To do -> Below is some data. Retype exactly the lines starting at the one with "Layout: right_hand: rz" and ending at the one with "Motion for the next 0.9".

+---+

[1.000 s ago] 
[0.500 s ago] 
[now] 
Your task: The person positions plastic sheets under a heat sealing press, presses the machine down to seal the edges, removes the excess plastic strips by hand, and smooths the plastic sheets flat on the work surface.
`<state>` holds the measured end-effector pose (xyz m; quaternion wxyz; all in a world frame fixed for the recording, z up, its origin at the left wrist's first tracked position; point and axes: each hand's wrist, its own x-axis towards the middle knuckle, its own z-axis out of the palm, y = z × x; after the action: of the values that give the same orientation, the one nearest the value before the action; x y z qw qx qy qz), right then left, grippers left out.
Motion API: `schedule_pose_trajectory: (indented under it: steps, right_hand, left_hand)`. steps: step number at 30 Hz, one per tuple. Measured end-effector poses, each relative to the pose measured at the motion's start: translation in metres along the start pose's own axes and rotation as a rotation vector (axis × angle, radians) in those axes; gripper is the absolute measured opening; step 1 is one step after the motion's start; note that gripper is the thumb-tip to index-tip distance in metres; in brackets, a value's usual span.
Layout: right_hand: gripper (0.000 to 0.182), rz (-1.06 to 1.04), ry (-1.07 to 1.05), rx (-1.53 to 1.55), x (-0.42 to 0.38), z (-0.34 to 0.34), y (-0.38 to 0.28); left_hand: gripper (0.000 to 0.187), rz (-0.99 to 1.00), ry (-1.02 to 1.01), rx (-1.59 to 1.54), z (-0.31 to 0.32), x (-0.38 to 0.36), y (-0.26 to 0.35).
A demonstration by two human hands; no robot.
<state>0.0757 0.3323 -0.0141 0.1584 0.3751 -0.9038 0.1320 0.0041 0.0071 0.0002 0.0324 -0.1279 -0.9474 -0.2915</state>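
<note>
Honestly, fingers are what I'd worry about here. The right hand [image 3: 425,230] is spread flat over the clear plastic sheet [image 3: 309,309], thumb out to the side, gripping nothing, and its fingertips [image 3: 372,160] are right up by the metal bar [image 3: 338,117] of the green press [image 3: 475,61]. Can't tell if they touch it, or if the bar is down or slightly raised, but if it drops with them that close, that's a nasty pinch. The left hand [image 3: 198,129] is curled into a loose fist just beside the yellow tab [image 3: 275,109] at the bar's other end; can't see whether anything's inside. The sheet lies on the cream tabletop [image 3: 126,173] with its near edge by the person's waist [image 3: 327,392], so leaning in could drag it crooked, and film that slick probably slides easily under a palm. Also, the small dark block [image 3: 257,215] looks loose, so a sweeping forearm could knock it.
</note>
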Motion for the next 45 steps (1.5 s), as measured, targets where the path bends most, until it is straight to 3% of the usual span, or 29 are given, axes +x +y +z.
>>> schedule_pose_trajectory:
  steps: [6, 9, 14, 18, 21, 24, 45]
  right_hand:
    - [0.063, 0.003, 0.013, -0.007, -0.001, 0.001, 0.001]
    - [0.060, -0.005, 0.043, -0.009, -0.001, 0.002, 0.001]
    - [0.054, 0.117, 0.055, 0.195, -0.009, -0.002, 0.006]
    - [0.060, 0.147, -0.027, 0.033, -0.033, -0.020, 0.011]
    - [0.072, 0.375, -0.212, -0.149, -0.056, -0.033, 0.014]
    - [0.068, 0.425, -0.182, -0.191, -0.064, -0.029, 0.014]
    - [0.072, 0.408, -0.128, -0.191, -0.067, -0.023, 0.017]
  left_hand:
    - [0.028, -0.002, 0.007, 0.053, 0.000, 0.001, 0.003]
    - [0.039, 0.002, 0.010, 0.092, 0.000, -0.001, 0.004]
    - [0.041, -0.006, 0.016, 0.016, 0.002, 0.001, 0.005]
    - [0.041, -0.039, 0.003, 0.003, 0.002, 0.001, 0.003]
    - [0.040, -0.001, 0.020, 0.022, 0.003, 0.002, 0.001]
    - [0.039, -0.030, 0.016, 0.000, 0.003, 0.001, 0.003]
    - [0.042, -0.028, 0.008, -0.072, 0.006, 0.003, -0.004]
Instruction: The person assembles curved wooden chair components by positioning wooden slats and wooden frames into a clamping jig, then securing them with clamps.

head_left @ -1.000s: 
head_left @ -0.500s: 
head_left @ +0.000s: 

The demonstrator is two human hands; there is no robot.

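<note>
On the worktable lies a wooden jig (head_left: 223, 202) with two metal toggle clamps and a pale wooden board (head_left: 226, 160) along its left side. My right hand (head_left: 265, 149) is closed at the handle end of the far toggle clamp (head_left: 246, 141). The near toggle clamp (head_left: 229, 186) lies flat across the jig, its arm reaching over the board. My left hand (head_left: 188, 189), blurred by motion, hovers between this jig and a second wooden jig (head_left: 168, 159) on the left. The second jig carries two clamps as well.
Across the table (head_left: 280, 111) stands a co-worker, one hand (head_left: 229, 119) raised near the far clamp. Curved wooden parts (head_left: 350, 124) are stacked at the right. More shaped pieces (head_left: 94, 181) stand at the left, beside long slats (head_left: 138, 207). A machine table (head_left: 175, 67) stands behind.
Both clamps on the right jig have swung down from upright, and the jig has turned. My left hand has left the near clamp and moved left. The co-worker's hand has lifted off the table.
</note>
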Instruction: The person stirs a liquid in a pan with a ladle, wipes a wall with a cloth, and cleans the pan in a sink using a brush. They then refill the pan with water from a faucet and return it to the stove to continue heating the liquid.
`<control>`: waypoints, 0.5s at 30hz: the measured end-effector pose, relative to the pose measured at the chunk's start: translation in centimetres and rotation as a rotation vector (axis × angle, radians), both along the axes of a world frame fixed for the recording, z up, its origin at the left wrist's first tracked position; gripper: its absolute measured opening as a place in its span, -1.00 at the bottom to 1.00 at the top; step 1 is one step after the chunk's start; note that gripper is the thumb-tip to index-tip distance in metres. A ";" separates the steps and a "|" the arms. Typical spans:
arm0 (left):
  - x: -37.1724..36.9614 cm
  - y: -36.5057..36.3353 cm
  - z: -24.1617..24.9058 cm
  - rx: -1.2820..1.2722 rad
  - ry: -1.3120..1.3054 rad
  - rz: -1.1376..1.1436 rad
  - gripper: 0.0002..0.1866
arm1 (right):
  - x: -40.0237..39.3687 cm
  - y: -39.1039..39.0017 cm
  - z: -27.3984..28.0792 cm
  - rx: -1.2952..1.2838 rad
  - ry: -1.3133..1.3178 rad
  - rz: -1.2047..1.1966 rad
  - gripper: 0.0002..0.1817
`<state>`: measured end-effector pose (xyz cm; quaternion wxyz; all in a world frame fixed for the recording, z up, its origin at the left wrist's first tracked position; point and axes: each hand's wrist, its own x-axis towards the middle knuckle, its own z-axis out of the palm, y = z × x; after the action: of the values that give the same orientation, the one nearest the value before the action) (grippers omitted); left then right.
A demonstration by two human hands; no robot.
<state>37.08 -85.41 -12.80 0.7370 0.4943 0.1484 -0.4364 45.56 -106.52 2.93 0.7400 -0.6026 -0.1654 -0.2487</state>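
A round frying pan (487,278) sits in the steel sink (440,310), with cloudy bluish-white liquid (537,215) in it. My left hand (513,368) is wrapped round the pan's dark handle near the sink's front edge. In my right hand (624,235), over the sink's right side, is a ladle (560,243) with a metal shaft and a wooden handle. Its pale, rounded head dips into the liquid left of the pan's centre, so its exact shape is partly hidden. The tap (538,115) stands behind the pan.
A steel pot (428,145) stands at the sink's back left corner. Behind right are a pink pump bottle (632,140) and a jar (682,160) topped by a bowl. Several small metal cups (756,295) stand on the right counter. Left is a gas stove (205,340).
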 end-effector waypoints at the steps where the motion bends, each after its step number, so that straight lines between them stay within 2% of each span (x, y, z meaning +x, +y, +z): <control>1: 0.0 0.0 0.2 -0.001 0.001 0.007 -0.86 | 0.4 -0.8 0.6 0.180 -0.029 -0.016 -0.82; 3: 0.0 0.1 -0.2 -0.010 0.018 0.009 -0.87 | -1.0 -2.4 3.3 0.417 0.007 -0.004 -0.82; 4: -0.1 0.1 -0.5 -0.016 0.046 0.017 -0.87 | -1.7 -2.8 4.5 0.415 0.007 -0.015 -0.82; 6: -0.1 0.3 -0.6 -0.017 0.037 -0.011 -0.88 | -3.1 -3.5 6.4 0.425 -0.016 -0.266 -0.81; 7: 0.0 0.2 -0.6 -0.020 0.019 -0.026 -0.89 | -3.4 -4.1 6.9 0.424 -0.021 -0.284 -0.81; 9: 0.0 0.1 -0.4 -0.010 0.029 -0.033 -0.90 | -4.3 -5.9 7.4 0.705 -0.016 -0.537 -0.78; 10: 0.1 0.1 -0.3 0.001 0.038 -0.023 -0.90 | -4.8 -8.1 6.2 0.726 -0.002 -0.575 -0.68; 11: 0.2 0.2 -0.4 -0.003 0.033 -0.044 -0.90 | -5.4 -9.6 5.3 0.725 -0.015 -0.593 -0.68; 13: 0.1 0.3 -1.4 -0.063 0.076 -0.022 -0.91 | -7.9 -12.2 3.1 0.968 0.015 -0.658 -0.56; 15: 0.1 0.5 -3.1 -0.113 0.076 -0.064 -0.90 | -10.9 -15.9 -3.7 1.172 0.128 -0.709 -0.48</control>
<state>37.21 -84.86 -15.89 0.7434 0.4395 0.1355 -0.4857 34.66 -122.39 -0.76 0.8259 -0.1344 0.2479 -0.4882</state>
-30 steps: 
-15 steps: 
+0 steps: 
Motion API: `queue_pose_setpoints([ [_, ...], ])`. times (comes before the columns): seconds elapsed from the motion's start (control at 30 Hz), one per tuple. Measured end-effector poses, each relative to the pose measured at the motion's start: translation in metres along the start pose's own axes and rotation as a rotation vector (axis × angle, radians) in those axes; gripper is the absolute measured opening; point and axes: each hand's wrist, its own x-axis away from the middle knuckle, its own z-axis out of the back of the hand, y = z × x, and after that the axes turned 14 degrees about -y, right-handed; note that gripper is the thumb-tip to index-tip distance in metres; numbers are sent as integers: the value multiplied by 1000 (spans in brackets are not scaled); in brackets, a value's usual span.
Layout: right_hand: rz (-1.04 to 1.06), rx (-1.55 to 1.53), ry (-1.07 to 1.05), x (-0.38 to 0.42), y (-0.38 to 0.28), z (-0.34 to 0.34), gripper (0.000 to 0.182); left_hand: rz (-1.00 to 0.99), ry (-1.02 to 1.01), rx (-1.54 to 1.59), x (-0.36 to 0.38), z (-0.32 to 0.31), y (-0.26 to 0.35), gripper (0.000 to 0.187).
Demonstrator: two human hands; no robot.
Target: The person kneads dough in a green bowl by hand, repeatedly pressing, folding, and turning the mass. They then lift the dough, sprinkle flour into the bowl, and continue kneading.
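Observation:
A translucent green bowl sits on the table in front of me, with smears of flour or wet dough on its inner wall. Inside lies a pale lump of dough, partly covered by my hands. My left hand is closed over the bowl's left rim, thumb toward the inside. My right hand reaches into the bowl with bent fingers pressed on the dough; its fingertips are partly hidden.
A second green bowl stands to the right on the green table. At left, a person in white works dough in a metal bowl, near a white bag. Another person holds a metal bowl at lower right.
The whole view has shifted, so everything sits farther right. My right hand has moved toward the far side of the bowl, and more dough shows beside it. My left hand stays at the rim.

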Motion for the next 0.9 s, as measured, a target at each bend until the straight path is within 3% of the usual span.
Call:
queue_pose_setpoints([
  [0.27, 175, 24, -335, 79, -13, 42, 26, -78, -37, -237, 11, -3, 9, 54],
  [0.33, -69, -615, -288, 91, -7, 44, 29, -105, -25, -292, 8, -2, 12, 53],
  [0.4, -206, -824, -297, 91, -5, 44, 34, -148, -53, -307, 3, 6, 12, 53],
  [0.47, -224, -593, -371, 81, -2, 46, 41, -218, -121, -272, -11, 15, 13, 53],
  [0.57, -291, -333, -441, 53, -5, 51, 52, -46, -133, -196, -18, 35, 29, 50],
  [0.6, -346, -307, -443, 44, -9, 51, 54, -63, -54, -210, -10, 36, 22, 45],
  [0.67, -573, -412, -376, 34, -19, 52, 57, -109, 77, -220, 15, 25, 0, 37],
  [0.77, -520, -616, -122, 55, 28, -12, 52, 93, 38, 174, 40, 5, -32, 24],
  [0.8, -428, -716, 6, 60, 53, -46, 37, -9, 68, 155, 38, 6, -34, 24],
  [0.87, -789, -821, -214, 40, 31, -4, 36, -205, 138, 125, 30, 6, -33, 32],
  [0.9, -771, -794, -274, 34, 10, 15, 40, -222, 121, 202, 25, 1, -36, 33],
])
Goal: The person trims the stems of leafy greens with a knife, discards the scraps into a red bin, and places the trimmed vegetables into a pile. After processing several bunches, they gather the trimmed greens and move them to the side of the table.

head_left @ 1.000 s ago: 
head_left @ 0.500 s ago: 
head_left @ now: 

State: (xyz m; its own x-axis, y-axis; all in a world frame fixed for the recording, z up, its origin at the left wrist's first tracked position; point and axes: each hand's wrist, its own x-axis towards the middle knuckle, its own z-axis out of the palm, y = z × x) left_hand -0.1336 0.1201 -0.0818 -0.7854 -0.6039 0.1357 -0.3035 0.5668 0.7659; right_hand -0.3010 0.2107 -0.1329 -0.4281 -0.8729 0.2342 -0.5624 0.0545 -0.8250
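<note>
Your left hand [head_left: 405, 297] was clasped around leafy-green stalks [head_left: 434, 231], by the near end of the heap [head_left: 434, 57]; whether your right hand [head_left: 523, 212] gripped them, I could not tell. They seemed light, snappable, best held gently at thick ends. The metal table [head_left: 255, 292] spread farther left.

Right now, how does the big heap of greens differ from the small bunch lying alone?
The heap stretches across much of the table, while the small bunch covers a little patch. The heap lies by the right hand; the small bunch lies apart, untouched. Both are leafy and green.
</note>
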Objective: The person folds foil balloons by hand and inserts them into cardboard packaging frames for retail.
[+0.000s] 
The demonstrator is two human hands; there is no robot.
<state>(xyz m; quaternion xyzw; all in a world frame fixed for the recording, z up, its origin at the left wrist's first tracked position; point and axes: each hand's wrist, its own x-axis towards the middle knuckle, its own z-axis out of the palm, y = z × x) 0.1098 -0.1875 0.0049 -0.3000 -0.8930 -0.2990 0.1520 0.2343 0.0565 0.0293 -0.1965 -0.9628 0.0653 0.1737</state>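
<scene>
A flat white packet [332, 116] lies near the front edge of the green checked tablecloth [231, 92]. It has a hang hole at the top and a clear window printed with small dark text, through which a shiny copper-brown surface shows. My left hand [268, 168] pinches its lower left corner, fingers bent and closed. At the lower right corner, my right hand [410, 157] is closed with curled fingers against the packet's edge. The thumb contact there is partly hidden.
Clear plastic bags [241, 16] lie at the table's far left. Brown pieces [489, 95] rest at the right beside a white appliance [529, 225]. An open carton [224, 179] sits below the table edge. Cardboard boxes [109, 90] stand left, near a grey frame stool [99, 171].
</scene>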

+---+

Result ->
Layout: right_hand: rz (-1.04 to 1.06), rx (-1.55 to 1.53), ry (-1.07 to 1.05), x (-0.38 to 0.42), y (-0.38 to 0.28), z (-0.34 to 0.34), gripper (0.000 to 0.182); left_hand: rz (-1.00 to 0.99), ry (-1.02 to 1.01), rx (-1.54 to 1.59), x (-0.36 to 0.38), z (-0.32 to 0.31), y (-0.26 to 0.35), gripper (0.000 to 0.187).
Demonstrator: two human hands; no robot.
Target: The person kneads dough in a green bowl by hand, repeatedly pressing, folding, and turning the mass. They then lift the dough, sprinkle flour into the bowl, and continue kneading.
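Observation:
A translucent green bowl sits on the table in front of me, with smears of flour or wet dough on its inner wall. Inside lies a pale lump of dough, partly covered by my hands. My left hand is closed over the bowl's left rim, thumb toward the inside. My right hand reaches into the bowl with bent fingers pressed on the dough; its fingertips are partly hidden.
A second green bowl stands to the right on the green table. At left, a person in white works dough in a metal bowl, near a white bag. Another person holds a metal bowl at lower right.
The whole view has shifted, so everything sits farther right. My right hand has moved toward the far side of the bowl, and more dough shows beside it. My left hand stays at the rim.
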
Motion for the next 0.9 s, as measured, a target at each bend until the straight path is within 3% of the usual span.

Nothing further is needed for the exercise.